_WORK REQUEST_. In the answer, each entry below appears exactly as given, and no picture appears at all.

Stored dataset items
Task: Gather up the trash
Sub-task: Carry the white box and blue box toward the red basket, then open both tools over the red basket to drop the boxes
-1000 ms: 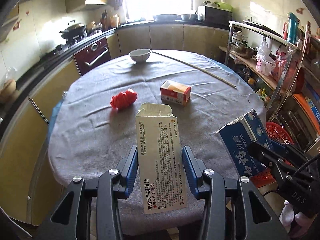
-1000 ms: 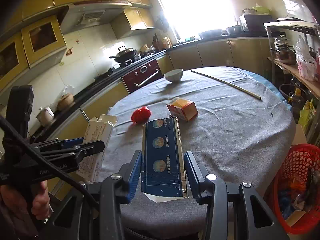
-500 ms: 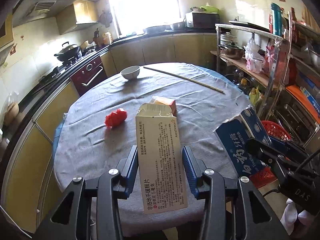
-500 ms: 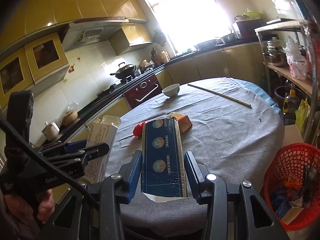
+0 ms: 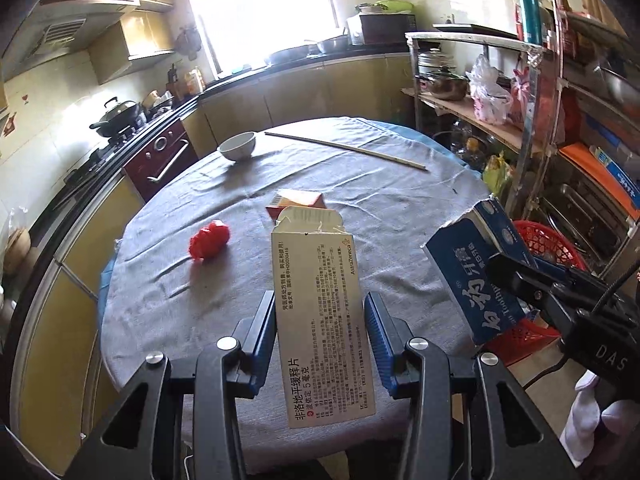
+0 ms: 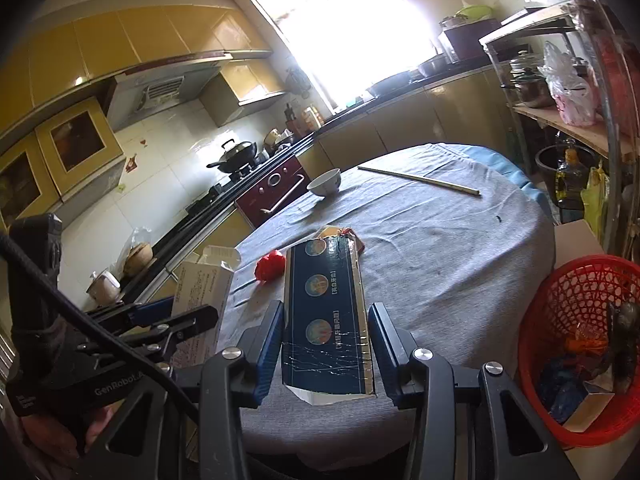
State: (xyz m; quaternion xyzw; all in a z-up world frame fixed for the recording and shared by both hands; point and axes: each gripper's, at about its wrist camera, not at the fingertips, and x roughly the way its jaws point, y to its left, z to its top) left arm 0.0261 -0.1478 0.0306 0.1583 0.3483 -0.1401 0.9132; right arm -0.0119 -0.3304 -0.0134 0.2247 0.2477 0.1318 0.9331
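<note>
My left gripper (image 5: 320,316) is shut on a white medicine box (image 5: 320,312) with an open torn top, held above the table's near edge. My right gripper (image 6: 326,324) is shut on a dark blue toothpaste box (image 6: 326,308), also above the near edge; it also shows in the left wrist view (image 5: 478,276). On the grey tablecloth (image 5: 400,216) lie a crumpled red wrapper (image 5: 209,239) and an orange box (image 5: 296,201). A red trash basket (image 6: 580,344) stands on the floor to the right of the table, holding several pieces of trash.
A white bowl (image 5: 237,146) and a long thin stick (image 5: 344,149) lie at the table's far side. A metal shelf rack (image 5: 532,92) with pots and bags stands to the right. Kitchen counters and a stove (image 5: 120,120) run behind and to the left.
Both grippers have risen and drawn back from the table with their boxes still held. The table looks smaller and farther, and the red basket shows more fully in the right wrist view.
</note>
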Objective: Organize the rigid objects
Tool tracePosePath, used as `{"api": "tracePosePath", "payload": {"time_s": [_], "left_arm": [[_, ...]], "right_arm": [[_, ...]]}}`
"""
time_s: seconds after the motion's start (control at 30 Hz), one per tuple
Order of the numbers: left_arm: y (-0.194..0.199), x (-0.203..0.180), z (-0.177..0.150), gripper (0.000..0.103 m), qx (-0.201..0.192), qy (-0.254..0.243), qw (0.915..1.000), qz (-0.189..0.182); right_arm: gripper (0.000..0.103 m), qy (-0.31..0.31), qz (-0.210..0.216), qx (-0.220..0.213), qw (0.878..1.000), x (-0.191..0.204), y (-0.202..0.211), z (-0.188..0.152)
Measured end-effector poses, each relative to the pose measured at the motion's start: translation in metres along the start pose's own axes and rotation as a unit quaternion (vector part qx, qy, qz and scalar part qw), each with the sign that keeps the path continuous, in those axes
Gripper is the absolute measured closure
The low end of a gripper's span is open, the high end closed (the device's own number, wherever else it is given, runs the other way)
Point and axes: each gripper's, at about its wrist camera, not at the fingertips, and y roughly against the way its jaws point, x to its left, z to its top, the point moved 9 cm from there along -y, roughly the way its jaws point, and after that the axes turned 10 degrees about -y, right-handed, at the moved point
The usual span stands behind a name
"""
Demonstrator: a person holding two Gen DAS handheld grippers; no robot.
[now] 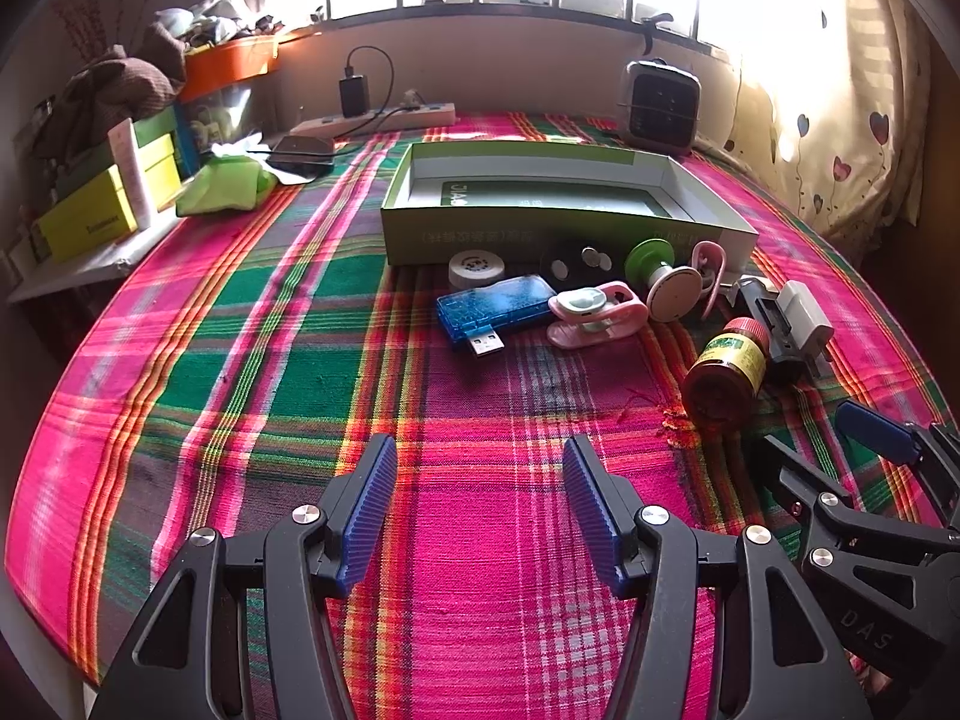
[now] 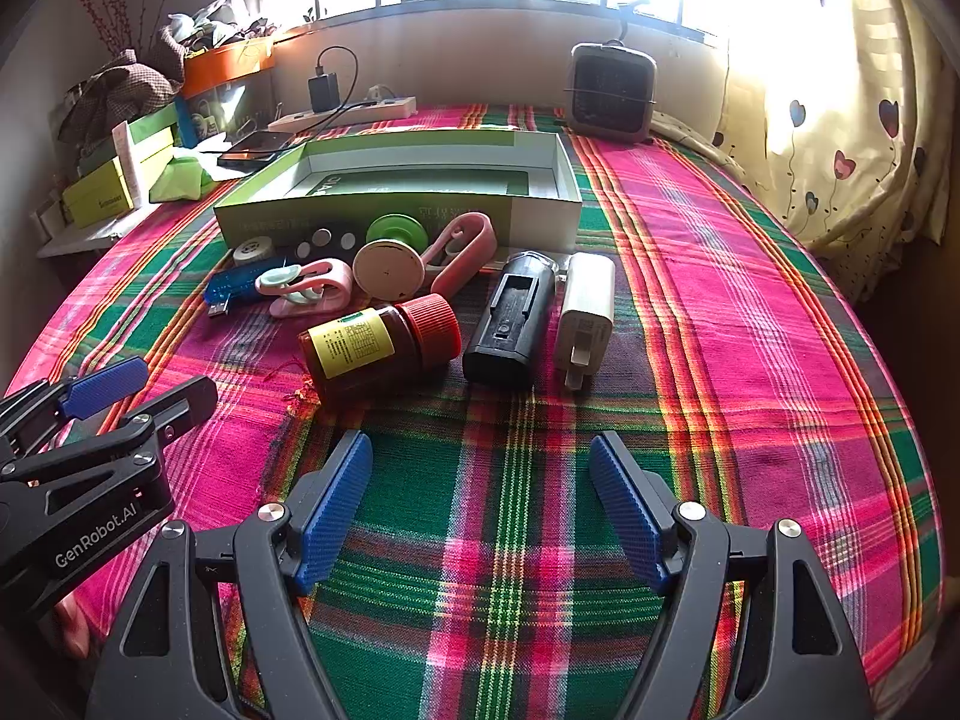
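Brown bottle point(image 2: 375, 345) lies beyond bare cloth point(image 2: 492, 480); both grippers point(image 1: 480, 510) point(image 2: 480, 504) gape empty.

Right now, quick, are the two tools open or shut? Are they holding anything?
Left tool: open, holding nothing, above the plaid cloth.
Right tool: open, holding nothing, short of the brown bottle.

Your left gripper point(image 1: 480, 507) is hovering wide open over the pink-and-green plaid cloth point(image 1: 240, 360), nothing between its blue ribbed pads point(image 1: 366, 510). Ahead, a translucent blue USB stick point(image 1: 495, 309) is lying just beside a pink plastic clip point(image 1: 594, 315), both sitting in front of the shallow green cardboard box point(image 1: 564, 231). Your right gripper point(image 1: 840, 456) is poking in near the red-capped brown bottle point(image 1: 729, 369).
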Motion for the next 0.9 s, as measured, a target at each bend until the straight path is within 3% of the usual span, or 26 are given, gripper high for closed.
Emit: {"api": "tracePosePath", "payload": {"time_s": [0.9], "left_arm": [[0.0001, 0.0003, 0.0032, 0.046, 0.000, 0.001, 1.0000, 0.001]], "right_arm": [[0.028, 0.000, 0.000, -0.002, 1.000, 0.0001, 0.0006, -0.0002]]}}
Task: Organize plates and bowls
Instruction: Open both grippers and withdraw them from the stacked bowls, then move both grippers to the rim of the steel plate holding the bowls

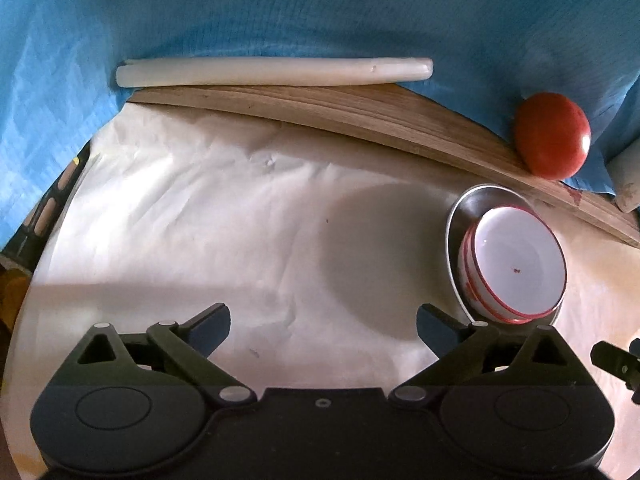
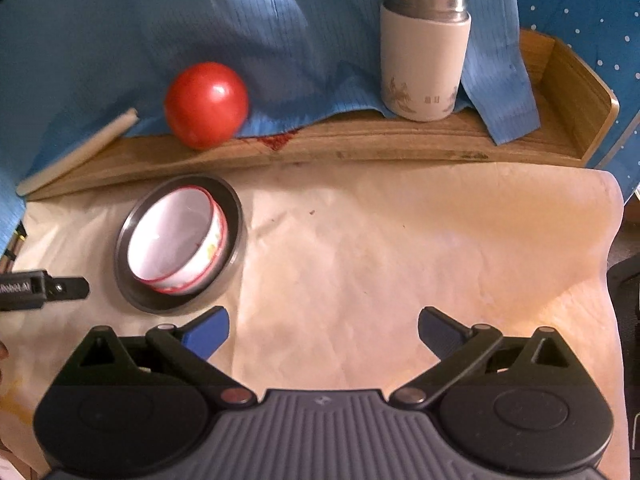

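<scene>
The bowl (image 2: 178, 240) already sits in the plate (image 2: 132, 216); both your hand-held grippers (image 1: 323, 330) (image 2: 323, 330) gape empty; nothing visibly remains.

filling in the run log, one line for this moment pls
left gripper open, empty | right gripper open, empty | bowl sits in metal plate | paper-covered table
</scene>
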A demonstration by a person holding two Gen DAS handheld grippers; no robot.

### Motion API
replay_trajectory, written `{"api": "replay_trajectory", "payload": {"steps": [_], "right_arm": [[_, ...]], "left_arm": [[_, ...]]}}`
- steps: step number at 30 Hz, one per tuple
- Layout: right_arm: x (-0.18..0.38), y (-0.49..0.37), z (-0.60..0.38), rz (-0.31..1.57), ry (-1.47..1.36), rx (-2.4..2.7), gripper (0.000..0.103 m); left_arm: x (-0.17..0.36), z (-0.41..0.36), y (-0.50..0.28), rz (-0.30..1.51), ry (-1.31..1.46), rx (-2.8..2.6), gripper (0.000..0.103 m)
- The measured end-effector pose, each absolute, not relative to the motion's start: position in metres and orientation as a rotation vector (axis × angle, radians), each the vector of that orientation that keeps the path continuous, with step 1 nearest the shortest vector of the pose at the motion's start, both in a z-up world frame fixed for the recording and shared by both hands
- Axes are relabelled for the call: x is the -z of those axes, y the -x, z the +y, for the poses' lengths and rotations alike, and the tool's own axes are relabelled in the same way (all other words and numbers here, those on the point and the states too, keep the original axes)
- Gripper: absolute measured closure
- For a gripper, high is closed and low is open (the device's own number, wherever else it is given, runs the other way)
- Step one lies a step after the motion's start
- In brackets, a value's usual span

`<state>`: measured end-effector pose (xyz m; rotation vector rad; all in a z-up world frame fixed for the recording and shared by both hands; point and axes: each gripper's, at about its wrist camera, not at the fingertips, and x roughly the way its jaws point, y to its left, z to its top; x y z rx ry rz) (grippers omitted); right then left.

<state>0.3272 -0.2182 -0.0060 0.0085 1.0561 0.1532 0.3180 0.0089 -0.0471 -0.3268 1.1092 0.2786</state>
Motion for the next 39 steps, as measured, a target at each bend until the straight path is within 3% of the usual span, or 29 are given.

_SOLUTION TO THE EXERCISE_.
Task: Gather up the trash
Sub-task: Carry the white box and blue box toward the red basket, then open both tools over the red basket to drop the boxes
-1000 ms: 
-1000 ms: 
-500 ms: 
-500 ms: 
+0 ms: 
+0 ms: 
State: (xyz m; quaternion xyzw; all in a z-up world frame fixed for the recording and shared by both hands; point and axes: each gripper's, at about its wrist camera, not at the fingertips, and x roughly the way its jaws point, y to its left, z to its top) left arm 0.0261 -0.1478 0.0306 0.1583 0.3483 -0.1401 0.9132; right arm -0.0119 -0.3304 -0.0134 0.2247 0.2477 0.1318 0.9331
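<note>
My left gripper (image 5: 320,316) is shut on a white medicine box (image 5: 320,312) with an open torn top, held above the table's near edge. My right gripper (image 6: 326,324) is shut on a dark blue toothpaste box (image 6: 326,308), also above the near edge; it also shows in the left wrist view (image 5: 478,276). On the grey tablecloth (image 5: 400,216) lie a crumpled red wrapper (image 5: 209,239) and an orange box (image 5: 296,201). A red trash basket (image 6: 580,344) stands on the floor to the right of the table, holding several pieces of trash.
A white bowl (image 5: 237,146) and a long thin stick (image 5: 344,149) lie at the table's far side. A metal shelf rack (image 5: 532,92) with pots and bags stands to the right. Kitchen counters and a stove (image 5: 120,120) run behind and to the left.
Both grippers have risen and drawn back from the table with their boxes still held. The table looks smaller and farther, and the red basket shows more fully in the right wrist view.
</note>
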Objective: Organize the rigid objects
Tool tracePosePath, used as `{"api": "tracePosePath", "payload": {"time_s": [_], "left_arm": [[_, ...]], "right_arm": [[_, ...]]}}`
"""
time_s: seconds after the motion's start (control at 30 Hz), one per tuple
Order of the numbers: left_arm: y (-0.194..0.199), x (-0.203..0.180), z (-0.177..0.150), gripper (0.000..0.103 m), qx (-0.201..0.192), qy (-0.254..0.243), qw (0.915..1.000), qz (-0.189..0.182); right_arm: gripper (0.000..0.103 m), qy (-0.31..0.31), qz (-0.210..0.216), qx (-0.220..0.213), qw (0.878..1.000), x (-0.191..0.204), y (-0.202..0.211), z (-0.188..0.152)
Measured end-effector poses, each relative to the pose measured at the motion's start: translation in metres along the start pose's own axes and rotation as a unit quaternion (vector part qx, qy, qz and scalar part qw), each with the sign that keeps the path continuous, in those axes
Gripper is the absolute measured closure
The low end of a gripper's span is open, the high end closed (the device's own number, wherever else it is given, runs the other way)
Point and axes: each gripper's, at about its wrist camera, not at the fingertips, and y roughly against the way its jaws point, x to its left, z to its top, the point moved 9 cm from there along -y, roughly the way its jaws point, and after that the axes turned 10 degrees about -y, right-handed, at the moved point
The usual span stands behind a name
"""
Demonstrator: a person holding two Gen DAS handheld grippers; no robot.
[now] 
[now] 
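Brown bottle point(image 2: 375, 345) lies beyond bare cloth point(image 2: 492, 480); both grippers point(image 1: 480, 510) point(image 2: 480, 504) gape empty.

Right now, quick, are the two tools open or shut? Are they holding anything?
Left tool: open, holding nothing, above the plaid cloth.
Right tool: open, holding nothing, short of the brown bottle.

Your left gripper point(image 1: 480, 507) is hovering wide open over the pink-and-green plaid cloth point(image 1: 240, 360), nothing between its blue ribbed pads point(image 1: 366, 510). Ahead, a translucent blue USB stick point(image 1: 495, 309) is lying just beside a pink plastic clip point(image 1: 594, 315), both sitting in front of the shallow green cardboard box point(image 1: 564, 231). Your right gripper point(image 1: 840, 456) is poking in near the red-capped brown bottle point(image 1: 729, 369).
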Motion for the next 0.9 s, as measured, a target at each bend until the straight path is within 3% of the usual span, or 26 are given, gripper high for closed.
Emit: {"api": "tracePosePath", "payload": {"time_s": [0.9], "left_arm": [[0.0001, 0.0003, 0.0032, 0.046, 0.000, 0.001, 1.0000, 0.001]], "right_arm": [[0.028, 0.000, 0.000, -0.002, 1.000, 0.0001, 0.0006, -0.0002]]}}
Task: Organize plates and bowls
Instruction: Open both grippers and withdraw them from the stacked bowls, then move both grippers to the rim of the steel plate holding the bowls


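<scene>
The bowl (image 2: 178, 240) already sits in the plate (image 2: 132, 216); both your hand-held grippers (image 1: 323, 330) (image 2: 323, 330) gape empty; nothing visibly remains.

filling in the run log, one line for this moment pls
left gripper open, empty | right gripper open, empty | bowl sits in metal plate | paper-covered table
</scene>
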A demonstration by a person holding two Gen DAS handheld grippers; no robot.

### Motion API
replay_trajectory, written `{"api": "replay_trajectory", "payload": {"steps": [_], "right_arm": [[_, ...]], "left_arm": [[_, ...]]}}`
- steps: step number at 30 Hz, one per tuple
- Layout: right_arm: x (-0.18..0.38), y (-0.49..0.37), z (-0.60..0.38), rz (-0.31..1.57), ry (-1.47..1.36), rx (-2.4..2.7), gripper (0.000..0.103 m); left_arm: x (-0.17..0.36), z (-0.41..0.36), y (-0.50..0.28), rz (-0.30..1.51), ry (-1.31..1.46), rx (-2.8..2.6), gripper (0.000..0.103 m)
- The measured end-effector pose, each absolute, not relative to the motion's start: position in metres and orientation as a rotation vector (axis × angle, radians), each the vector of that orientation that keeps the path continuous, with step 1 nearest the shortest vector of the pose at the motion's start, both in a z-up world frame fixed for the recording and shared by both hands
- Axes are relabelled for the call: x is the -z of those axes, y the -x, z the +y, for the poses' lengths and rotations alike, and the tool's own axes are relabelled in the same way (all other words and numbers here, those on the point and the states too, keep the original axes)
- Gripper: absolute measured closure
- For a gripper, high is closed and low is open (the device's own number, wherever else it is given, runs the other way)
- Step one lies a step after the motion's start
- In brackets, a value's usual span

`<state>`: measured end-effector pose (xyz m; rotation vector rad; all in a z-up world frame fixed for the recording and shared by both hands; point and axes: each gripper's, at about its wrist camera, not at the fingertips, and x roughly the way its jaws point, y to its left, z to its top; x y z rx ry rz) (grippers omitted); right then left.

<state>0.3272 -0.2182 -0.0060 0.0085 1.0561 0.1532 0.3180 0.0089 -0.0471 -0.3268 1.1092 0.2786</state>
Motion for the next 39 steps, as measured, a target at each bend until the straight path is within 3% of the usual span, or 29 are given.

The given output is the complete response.